[FreeBSD] slony ile replikasyon problemi

Bayram KARAGOZ Wed, 25 Mar 2009 04:58:23 -0700

merhaba

freebsd üzerine kurulu iki farklı sunucudaki iki ayrı postgresql
veritabanını slony ile replikasyon işlemine tabii tuttum. replikasyonun
yapılmasında herhangi bir problem yok. master sunucuda yaptığım her
türlü işlem anında slave veritabanına da ekleniyor. fakat bir süre sonra
master sunucuda cpu ve io yükselmesi meydana geliyor. süreçleri
incelediğimde master üzerinde çalışan bir processin bu probleme sebep
olduğunun farkına vardım. bu süreç sürekli çalıştığı zaman veritabanına
yapılan diğer sorgularda takılmalar meydana geliyor ve bazen sorgu
cevapları çok geç geliyor. bu süreci sonlandırdığım zaman tekrar sunucu
eski haline dönüyor fakat replikasyon işlemi hata veriyor. çalışan süreç
aşağıda gösterilmektedir.


ön bilgi;

master sunucu ip : 10.0.10.231
slave sunucu ip    : 10.0.10.232



sippy=# SELECT procpid,client_addr, current_query,query_start from 
pg_stat_activity where current_query NOT LIKE '<IDLE>';
 procpid | client_addr |                                                   
current_query                                                    |          
query_start
---------+-------------+--------------------------------------------------------------------------------------------------------------------+-------------------------------
   84329 | 10.0.10.232 | fetch 100 from LOG;                                    
                                                            | 2009-03-25 
13:05:57.007739+02



yukarıda gösterilen süreç slave sunucu tarafından gönderilen bir istek
olduğu client_addr kısmında gösteriliyor. ( fetch 100 from LOG; )
sorgusuyla alakalı slony FAQ da araştırma yaptığımda bu problemin birkaç
sebepten kaynaklanabileceği söyleniyor;

>>>>>>>>>>> 

14. Some nodes start consistently falling behind

I have been running Slony-I on a node for a while, and am seeing system 
performance suffering.

I'm seeing long running queries of the form:

        fetch 100 from LOG;

This can be characteristic of pg_listener (which is the table containing NOTIFY 
data) having plenty of dead tuples in it. That makes NOTIFY events take a long 
time, and causes the affected node to gradually fall further and further behind.

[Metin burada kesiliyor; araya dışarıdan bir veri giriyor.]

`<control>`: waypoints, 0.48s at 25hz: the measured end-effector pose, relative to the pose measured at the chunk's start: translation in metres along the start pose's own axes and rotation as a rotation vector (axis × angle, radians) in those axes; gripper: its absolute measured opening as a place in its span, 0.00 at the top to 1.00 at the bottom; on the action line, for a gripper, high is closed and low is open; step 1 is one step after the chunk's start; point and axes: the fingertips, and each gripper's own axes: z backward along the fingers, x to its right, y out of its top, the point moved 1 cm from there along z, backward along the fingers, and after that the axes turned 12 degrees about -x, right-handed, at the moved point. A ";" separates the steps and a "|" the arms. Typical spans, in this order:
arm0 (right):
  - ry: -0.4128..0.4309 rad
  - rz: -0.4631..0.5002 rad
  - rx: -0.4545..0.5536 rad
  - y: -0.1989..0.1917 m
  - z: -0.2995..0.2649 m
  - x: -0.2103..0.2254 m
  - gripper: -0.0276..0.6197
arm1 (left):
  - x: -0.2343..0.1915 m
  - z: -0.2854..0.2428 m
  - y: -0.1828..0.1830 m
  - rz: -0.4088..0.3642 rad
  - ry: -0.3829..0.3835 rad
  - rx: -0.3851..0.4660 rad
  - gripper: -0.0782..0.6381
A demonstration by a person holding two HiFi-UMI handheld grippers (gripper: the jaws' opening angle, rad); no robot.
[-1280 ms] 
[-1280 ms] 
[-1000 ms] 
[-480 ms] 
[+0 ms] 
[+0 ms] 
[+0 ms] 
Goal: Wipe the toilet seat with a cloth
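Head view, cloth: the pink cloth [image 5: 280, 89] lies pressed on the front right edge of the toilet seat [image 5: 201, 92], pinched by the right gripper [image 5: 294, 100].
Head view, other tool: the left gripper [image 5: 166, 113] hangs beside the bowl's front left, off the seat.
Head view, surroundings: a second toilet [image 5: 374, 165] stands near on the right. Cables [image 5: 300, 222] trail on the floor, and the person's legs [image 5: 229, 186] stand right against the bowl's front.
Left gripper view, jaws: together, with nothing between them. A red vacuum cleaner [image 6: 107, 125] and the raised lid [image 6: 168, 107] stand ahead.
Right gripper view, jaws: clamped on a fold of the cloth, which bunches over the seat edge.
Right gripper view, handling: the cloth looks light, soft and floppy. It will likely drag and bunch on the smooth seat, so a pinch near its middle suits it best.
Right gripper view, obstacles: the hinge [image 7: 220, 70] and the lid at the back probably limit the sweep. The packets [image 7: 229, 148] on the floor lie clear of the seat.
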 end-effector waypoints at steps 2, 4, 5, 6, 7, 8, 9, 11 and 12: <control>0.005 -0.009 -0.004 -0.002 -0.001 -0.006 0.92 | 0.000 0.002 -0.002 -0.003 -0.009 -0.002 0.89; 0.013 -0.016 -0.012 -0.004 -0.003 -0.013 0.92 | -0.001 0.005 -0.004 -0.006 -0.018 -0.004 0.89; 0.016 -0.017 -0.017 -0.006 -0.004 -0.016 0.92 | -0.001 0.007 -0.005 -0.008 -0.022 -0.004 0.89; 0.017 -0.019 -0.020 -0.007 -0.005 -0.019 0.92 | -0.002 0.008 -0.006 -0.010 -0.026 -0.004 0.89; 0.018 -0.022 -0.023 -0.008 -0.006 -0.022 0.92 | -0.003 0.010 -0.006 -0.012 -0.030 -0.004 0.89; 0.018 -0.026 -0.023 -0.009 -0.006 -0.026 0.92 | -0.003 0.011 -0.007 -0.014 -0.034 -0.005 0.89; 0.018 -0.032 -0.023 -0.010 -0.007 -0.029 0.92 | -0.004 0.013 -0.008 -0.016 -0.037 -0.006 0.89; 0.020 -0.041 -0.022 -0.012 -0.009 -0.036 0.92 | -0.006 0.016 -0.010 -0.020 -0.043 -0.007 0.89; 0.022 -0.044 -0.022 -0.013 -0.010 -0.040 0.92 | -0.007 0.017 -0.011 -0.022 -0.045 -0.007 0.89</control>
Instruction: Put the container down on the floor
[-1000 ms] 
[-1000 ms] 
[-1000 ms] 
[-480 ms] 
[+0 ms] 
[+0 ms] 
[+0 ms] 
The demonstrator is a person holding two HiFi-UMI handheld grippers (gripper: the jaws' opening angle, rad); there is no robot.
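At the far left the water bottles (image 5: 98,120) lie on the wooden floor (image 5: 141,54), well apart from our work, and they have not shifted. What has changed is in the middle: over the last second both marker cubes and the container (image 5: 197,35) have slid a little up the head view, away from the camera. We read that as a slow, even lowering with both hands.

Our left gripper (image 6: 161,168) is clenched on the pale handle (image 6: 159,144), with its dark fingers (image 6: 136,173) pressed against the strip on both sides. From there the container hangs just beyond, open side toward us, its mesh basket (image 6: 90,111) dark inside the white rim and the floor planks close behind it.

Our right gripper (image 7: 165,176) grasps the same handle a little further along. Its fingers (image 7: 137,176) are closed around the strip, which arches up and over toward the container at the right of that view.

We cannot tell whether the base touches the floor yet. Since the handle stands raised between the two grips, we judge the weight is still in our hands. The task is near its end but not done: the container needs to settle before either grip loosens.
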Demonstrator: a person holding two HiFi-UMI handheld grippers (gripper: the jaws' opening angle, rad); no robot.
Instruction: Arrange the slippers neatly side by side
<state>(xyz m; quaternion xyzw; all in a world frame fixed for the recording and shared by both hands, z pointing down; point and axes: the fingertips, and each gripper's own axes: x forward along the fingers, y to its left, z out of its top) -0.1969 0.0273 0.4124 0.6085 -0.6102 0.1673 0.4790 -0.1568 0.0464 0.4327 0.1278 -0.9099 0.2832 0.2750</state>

You quite likely need to do a VACUUM FULL on pg_listener, to vigorously clean 
it out, and need to vacuum pg_listener really frequently. Once every five 
minutes would likely be AOK.

Slon daemons already vacuum a bunch of tables, and cleanup_thread.c contains a 
list of tables that are frequently vacuumed automatically. In Slony-I 1.0.2, 
pg_listener is not included. In 1.0.5 and later, it is regularly vacuumed, so 
this should cease to be a direct issue.

There is, however, still a scenario where this will still "bite." Under MVCC, 
vacuums cannot delete tuples that were made "obsolete" at any time after the 
start time of the eldest transaction that is still open. Long running 
transactions will cause trouble, and should be avoided, even on subscriber 
nodes.

<<<<<<<<<<<<<< 
anladığım kadarıyla replikasyon işlemiyle alakalı NOTIFY bilgileri
sürekli olarak pg_listener tablosunda tutuluyor ve güncelleniyor. bu
sebepten bu tabloda dead tuple lar oluşuyor. bu yüzden bu tablonun
yaklaşık 5 dk bir vacuum lanması gerektiği söyleniyor. fakat slony 1.0.5
ve sonra versiyonlar bu işi kendisi yapıyor deniyor. benim kullandığım
slony versiyonu 1.2.11. bu yüzden bu ihtimalin olması imkansız gibi
görünüyor.


sippy=# SELECT * from pg_listener ;
   relname    | listenerpid | notification
--------------+-------------+--------------
 _ssp_Restart |       85920 |            0
(1 row)




pkg_version -v |grep slony
slony1-1.2.11                       <   needs updating (port has 1.2.15)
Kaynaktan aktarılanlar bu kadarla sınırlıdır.